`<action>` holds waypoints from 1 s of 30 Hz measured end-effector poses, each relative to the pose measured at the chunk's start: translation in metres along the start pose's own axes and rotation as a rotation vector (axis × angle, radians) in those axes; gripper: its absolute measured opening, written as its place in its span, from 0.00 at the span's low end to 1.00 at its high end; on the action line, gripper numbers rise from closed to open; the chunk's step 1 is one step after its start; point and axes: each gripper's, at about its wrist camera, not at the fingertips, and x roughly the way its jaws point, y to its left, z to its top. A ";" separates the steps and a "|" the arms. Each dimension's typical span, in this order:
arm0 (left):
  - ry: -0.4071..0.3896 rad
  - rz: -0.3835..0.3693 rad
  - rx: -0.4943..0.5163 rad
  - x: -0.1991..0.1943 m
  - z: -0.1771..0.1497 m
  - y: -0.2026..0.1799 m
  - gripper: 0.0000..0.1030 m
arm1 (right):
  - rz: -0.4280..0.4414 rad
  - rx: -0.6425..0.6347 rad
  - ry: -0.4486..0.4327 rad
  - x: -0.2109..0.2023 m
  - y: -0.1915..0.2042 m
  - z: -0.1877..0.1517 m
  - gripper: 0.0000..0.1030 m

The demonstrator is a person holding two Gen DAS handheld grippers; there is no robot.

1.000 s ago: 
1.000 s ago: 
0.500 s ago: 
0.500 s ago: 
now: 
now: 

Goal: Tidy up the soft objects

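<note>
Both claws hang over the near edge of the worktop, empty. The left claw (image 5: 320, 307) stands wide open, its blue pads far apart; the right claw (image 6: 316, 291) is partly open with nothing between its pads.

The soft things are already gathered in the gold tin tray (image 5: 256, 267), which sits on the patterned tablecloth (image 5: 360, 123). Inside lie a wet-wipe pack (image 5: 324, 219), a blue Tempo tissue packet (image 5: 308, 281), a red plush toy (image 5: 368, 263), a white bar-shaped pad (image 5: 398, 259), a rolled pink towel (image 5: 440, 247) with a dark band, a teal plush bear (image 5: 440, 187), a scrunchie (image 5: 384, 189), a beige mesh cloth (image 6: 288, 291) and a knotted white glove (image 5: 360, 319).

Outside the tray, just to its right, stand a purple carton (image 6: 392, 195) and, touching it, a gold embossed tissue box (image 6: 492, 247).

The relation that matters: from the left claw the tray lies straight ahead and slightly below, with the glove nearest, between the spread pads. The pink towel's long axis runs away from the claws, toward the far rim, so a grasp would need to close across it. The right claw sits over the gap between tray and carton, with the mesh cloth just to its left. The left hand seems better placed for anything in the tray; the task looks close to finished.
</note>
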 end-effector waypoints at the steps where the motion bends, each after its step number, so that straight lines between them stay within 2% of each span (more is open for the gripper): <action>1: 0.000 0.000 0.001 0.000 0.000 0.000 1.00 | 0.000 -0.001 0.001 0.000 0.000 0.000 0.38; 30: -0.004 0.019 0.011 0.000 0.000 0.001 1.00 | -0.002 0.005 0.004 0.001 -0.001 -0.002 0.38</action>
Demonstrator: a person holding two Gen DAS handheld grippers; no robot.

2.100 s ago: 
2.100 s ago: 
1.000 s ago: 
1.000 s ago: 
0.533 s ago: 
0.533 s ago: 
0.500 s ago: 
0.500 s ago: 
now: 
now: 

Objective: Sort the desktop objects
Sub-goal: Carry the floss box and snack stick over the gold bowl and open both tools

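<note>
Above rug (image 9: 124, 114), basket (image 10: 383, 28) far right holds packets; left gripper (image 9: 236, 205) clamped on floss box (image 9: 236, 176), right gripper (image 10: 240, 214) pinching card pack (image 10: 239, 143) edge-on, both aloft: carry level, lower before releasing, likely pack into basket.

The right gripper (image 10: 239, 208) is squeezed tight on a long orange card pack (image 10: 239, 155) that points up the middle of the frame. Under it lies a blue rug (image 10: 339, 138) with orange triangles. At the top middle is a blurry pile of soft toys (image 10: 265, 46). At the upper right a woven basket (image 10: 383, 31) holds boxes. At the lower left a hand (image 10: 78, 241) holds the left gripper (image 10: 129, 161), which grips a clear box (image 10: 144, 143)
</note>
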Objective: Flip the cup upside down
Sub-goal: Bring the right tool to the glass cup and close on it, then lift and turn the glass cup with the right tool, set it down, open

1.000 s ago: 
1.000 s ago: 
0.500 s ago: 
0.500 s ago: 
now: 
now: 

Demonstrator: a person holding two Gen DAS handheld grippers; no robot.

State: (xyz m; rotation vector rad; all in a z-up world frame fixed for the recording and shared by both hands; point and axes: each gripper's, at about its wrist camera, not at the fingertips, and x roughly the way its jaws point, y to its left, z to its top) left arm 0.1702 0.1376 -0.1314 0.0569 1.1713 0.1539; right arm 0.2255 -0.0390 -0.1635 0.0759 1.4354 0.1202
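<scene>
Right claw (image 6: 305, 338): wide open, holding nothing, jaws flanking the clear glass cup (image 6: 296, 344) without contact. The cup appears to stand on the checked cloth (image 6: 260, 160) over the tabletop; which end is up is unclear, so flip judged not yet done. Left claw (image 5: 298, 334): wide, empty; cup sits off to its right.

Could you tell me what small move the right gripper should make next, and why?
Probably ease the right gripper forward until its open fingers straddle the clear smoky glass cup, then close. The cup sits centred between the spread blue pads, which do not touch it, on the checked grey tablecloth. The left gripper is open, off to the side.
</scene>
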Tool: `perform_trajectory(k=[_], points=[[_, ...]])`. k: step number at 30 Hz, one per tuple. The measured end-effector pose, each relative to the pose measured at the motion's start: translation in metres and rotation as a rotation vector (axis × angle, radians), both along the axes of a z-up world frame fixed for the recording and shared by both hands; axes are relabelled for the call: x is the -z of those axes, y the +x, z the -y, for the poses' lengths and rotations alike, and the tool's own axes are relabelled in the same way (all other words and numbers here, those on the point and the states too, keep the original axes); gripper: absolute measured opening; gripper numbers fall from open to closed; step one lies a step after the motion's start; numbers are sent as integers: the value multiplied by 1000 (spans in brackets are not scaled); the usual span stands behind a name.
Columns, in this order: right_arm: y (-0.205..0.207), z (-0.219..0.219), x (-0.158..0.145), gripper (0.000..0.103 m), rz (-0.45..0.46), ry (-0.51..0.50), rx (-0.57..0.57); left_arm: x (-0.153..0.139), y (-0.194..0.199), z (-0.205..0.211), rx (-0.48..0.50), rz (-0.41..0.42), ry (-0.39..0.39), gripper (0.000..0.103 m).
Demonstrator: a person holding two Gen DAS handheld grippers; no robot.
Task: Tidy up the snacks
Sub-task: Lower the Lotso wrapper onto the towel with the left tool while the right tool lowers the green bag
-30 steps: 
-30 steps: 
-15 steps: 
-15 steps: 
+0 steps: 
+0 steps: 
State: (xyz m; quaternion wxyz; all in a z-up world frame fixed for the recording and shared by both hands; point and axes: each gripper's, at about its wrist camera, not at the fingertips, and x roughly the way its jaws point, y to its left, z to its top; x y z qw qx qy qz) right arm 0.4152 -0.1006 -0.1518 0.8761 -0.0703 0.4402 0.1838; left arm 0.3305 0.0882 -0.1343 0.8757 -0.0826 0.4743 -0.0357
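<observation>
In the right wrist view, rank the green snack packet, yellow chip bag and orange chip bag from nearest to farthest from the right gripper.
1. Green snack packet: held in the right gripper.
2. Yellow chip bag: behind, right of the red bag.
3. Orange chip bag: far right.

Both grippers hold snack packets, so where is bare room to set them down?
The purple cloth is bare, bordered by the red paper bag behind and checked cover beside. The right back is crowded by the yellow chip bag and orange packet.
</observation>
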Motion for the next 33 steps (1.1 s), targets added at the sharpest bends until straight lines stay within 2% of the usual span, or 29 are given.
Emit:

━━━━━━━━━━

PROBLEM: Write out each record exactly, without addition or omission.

TASK RESPONSE:
`<action>` holds waypoints from 1 s of 30 Hz measured end-effector poses, each relative to the pose measured at the chunk's start: translation in metres along the start pose's own axes and rotation as a rotation vector (axis × angle, radians) in those axes; gripper: its absolute measured opening, written as its place in its span, from 0.00 at the span's low end to 1.00 at its high end; on the action line, gripper numbers rise from closed to open; the chunk's step 1 is one step after its start; point and axes: each gripper's, at about its wrist camera, not at the fingertips, and x roughly the way its jaws point, y to its left, z to its top. A ";" separates the steps and a "|" the arms. Each dimension's typical span, in this order:
arm0 (left):
  - ry: -0.4071..0.3896 rad
  - rz: -0.3835..0.3693 rad
  - rx: -0.4943..0.5163 rad
  - x: -0.1991..0.1943 m
  - z: -0.1771..0.1497 m
  - y: -0.2026..0.1799 m
  - gripper: 0.0000..0.1030 m
arm1 (right):
  - rz: -0.4280..0.4414 rad
  - rx: -0.6425..0.6347 rad
  - ry: -0.4486..0.4327 rad
  - x: -0.2109..0.2023 m
  - y: -0.1915..0.2042 m
  - z: -0.1877..0.1517 m
  - gripper: 0.0000..0.1030 m

The demonstrator is a person holding two Gen DAS handheld grippers; there is no robot.

1.000 s ago: 
1.000 s ago: 
0.500 s ago: 
0.500 s ago: 
now: 
now: 

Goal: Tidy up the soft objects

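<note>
Both claws hang over the near edge of the worktop, empty. The left claw (image 5: 320, 307) stands wide open, its blue pads far apart; the right claw (image 6: 316, 291) is partly open with nothing between its pads.

The soft things are already gathered in the gold tin tray (image 5: 256, 267), which sits on the patterned tablecloth (image 5: 360, 123). Inside lie a wet-wipe pack (image 5: 324, 219), a blue Tempo tissue packet (image 5: 308, 281), a red plush toy (image 5: 368, 263), a white bar-shaped pad (image 5: 398, 259), a rolled pink towel (image 5: 440, 247) with a dark band, a teal plush bear (image 5: 440, 187), a scrunchie (image 5: 384, 189), a beige mesh cloth (image 6: 288, 291) and a knotted white glove (image 5: 360, 319).

Outside the tray, just to its right, stand a purple carton (image 6: 392, 195) and, touching it, a gold embossed tissue box (image 6: 492, 247).

The relation that matters: from the left claw the tray lies straight ahead and slightly below, with the glove nearest, between the spread pads. The pink towel's long axis runs away from the claws, toward the far rim, so a grasp would need to close across it. The right claw sits over the gap between tray and carton, with the mesh cloth just to its left. The left hand seems better placed for anything in the tray; the task looks close to finished.
</note>
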 end-effector waypoints at the steps where the motion bends, each after its step number, so that straight lines between them stay within 2% of each span (more is open for the gripper): <action>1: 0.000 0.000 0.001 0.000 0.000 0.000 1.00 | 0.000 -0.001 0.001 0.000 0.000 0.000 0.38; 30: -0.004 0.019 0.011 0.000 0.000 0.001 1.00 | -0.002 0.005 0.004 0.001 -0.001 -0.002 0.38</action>
Demonstrator: a person holding two Gen DAS handheld grippers; no robot.

2.100 s ago: 
2.100 s ago: 
1.000 s ago: 
1.000 s ago: 
0.533 s ago: 
0.533 s ago: 
0.500 s ago: 
0.500 s ago: 
now: 
now: 

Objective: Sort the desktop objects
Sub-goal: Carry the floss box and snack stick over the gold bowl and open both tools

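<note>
Above rug (image 9: 124, 114), basket (image 10: 383, 28) far right holds packets; left gripper (image 9: 236, 205) clamped on floss box (image 9: 236, 176), right gripper (image 10: 240, 214) pinching card pack (image 10: 239, 143) edge-on, both aloft: carry level, lower before releasing, likely pack into basket.

The right gripper (image 10: 239, 208) is squeezed tight on a long orange card pack (image 10: 239, 155) that points up the middle of the frame. Under it lies a blue rug (image 10: 339, 138) with orange triangles. At the top middle is a blurry pile of soft toys (image 10: 265, 46). At the upper right a woven basket (image 10: 383, 31) holds boxes. At the lower left a hand (image 10: 78, 241) holds the left gripper (image 10: 129, 161), which grips a clear box (image 10: 144, 143)
</note>
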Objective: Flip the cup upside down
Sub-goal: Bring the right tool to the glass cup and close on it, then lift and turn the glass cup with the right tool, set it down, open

1.000 s ago: 
1.000 s ago: 
0.500 s ago: 
0.500 s ago: 
now: 
now: 

Demonstrator: a person holding two Gen DAS handheld grippers; no robot.

State: (xyz m; rotation vector rad; all in a z-up world frame fixed for the recording and shared by both hands; point and axes: each gripper's, at about its wrist camera, not at the fingertips, and x roughly the way its jaws point, y to its left, z to its top) left arm 0.1702 0.1376 -0.1314 0.0569 1.1713 0.1539; right arm 0.2255 -0.0390 -0.1635 0.0759 1.4354 0.1202
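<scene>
Right claw (image 6: 305, 338): wide open, holding nothing, jaws flanking the clear glass cup (image 6: 296, 344) without contact. The cup appears to stand on the checked cloth (image 6: 260, 160) over the tabletop; which end is up is unclear, so flip judged not yet done. Left claw (image 5: 298, 334): wide, empty; cup sits off to its right.

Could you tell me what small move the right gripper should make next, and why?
Probably ease the right gripper forward until its open fingers straddle the clear smoky glass cup, then close. The cup sits centred between the spread blue pads, which do not touch it, on the checked grey tablecloth. The left gripper is open, off to the side.
</scene>
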Tool: `perform_trajectory(k=[_], points=[[_, ...]])`. k: step number at 30 Hz, one per tuple. The measured end-effector pose, each relative to the pose measured at the motion's start: translation in metres and rotation as a rotation vector (axis × angle, radians), both along the axes of a z-up world frame fixed for the recording and shared by both hands; axes are relabelled for the call: x is the -z of those axes, y the +x, z the -y, for the poses' lengths and rotations alike, and the tool's own axes are relabelled in the same way (all other words and numbers here, those on the point and the states too, keep the original axes); gripper: absolute measured opening; gripper numbers fall from open to closed; step one lies a step after the motion's start; numbers are sent as integers: the value multiplied by 1000 (spans in brackets are not scaled); the usual span stands behind a name.
Columns, in this order: right_arm: y (-0.205..0.207), z (-0.219..0.219), x (-0.158..0.145), gripper (0.000..0.103 m), rz (-0.45..0.46), ry (-0.51..0.50), rx (-0.57..0.57); left_arm: x (-0.153..0.139), y (-0.194..0.199), z (-0.205..0.211), rx (-0.48..0.50), rz (-0.41..0.42), ry (-0.39..0.39), gripper (0.000..0.103 m).
Demonstrator: a person holding two Gen DAS handheld grippers; no robot.
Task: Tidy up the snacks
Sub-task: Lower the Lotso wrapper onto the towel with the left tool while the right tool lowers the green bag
-30 steps: 
-30 steps: 
-15 steps: 
-15 steps: 
+0 steps: 
+0 steps: 
State: (xyz m; quaternion wxyz; all in a z-up world frame fixed for the recording and shared by both hands; point and axes: each gripper's, at about its wrist camera, not at the fingertips, and x roughly the way its jaws point, y to its left, z to its top; x y z qw qx qy qz) right arm 0.4152 -0.1006 -0.1518 0.8761 -0.0703 0.4402 0.1838; left arm 0.3305 0.0882 -0.1343 0.8757 -0.0826 0.4743 -0.0357
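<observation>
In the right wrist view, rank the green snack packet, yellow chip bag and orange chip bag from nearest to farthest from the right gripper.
1. Green snack packet: held in the right gripper.
2. Yellow chip bag: behind, right of the red bag.
3. Orange chip bag: far right.

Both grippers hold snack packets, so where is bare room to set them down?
The purple cloth is bare, bordered by the red paper bag behind and checked cover beside. The right back is crowded by the yellow chip bag and orange packet.
</observation>
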Motion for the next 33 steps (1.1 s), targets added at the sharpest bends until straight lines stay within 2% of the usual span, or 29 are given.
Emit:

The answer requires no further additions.